* _EXERCISE BRIEF_: In the data below, one line contains "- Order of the" and a later one contains "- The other". Print both, with every line between them, exactly and alone.

* _DATA BLOCK_:

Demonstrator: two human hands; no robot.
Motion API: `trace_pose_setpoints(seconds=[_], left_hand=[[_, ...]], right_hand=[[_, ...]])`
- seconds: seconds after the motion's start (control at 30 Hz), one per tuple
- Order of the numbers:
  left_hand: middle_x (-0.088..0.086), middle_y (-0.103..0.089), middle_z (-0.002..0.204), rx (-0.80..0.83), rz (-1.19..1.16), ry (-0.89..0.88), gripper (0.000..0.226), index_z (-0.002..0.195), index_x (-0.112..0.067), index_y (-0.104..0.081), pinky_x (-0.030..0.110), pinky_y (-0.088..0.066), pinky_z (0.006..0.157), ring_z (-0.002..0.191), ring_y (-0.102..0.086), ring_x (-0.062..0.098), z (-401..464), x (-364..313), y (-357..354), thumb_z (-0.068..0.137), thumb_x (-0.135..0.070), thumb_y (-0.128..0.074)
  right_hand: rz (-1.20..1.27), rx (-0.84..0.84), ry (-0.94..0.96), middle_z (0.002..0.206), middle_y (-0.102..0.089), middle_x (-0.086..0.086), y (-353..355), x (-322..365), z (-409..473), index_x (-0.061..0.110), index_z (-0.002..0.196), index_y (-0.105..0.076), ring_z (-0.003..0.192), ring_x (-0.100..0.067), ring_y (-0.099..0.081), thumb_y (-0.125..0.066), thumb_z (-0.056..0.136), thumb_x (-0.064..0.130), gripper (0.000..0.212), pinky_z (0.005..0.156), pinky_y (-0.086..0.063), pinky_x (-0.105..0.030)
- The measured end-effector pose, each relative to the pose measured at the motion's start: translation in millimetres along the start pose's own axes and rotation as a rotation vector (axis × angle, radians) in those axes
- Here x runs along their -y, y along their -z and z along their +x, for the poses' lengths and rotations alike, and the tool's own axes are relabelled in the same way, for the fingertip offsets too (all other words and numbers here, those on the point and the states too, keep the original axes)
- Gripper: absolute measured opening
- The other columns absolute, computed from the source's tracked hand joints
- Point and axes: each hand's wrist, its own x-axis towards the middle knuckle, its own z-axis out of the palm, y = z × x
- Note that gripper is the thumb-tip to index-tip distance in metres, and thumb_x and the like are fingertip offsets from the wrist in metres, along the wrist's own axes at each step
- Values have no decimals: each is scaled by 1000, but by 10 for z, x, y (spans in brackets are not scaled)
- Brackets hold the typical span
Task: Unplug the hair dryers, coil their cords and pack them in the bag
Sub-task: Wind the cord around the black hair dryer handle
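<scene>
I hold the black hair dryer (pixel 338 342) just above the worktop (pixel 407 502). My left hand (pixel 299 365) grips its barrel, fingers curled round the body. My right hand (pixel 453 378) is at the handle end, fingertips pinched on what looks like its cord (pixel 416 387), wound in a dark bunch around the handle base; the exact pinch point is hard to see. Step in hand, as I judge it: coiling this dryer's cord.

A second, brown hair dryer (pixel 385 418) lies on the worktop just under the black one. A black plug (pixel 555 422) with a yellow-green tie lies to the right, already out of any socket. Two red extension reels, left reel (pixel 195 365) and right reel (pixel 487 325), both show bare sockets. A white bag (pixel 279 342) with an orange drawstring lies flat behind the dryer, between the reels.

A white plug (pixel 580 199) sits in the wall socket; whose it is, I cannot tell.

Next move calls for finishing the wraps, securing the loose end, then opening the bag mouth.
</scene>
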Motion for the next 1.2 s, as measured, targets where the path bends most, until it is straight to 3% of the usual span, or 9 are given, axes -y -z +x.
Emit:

* _ANSWER SECTION_:
- Order of the numbers:
  left_hand: middle_x (-0.088..0.086), middle_y (-0.103..0.089), middle_z (-0.002..0.204), rx (-0.80..0.83), rz (-1.19..1.16), ry (-0.89..0.88), gripper (0.000..0.226), index_z (-0.002..0.195), index_x (-0.112..0.067), index_y (-0.104..0.081), pinky_x (-0.030..0.110), pinky_y (-0.088..0.066), pinky_z (0.006..0.157), ring_z (-0.002..0.191), ring_y (-0.102..0.086), ring_x (-0.062..0.098), z (-401..464), x (-364..313), y (-357..354), thumb_z (-0.068..0.137), thumb_x (-0.135..0.070), thumb_y (-0.128..0.074)
  right_hand: rz (-1.20..1.27), rx (-0.84..0.84), ry (-0.94..0.96), middle_z (0.002..0.206), middle_y (-0.102..0.089), middle_x (-0.086..0.086), y (-353..355), x (-322..365), z (-409..473), index_x (-0.061..0.110), index_z (-0.002..0.196), index_y (-0.105..0.076), ring_z (-0.003..0.192), ring_x (-0.100..0.067), ring_y (-0.099..0.081), thumb_y (-0.125..0.066), thumb_z (-0.056..0.136), thumb_x (-0.064..0.130), gripper (0.000..0.212), pinky_z (0.005..0.156), pinky_y (-0.086..0.063), pinky_x (-0.105..0.030)
- The measured end-effector pose, each relative to the pose measured at the motion's start: translation in millimetres along the start pose's own axes and rotation as a rotation vector (axis × angle, radians) in those axes
- Here x runs along their -y, y along their -z and z along their +x, for the poses' lengths and rotations alike, and the tool's own axes are relabelled in the same way, for the fingertip offsets too (all other words and numbers here, those on the point and the states too, keep the original axes)
- Gripper: absolute measured opening
- The other columns absolute, computed from the source's tracked hand joints

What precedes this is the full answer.